As shown in FIG. 9, a high voltage power supply terminal 12 comprises a plug 12a to which the electric supply cable 12c is connected, and an insulated holder 12b, in which the electric supply cable 12c is inserted. The tip of the plug 12a connected to the electric supply cable 12c projects toward the outside from the insulated holder 12b, and the electric supply cable 12c, the insulated holder 12b, and plug 12a are integrally formed. The internal electrode 1b and a high-frequency lighting power supply (not shown) are electrically conducted (connected) by inserting the plug 12a in the connector 11 whose casing is made of resin, which is attached to the outer wall of the case 10. Although the external electrode 1c is not illustrated, the electrode 1c is electrically conducted (connected) with the high frequency lighting power supply similarly the internal electrode.

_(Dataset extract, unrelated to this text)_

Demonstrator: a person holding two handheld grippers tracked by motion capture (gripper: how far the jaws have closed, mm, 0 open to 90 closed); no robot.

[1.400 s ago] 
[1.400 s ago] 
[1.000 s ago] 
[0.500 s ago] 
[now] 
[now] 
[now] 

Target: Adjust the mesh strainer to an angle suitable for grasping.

If the above excimer lamp reaches the end of life span thereof, the intensity of radiation of vacuum ultraviolet radiation decrease as the quartz glass etc. forming the arc tube is deteriorated. Therefore, although it is necessary to replace it with a new one, it is in general difficult to determine whether it reached the end of the life span from the appearance of the excimer lamp. Thus, there is a demand that integral lighting time information be added to each excimer lamp. Moreover, if the physical-property information of each excimer lamp etc. is given in addition to the integral lighting time information, it is advantageous when lighting of a lamp is controlled.
Here, the lamp physical-property information includes but is not limited to information of the light intensity property, that is, information that the luminance is 1 lm (lumen) per 100 W of input power at a portion downwardly apart by 10 mm from the arc tube, or load property information, that is, information that unusual electric discharge does not take place when the input power is less than 100 W.
Here, Japanese Laid Open Patent No. 2003-68478 discloses the technology of making each lamp have integral lighting time information in the light source apparatus used for an endoscope etc. in order to know the end of the life span of the lamp.
According to this light source apparatus, since the integral lighting time information which is updated up to the last usage is stored in an IC tag (comprising such as a chip or an integrated circuit) attached to the lamp unit, when the light is turned on, the integral lighting time information can be updated to the latest information as needed by updating and storing the integral lighting time information in the IC tag. Therefore, if the IC tag is attached to each excimer lamp shown in FIG. 7, it is possible to give integral lighting time information to each excimer lamp, and to predict certainly the end of life span of each excimer lamp.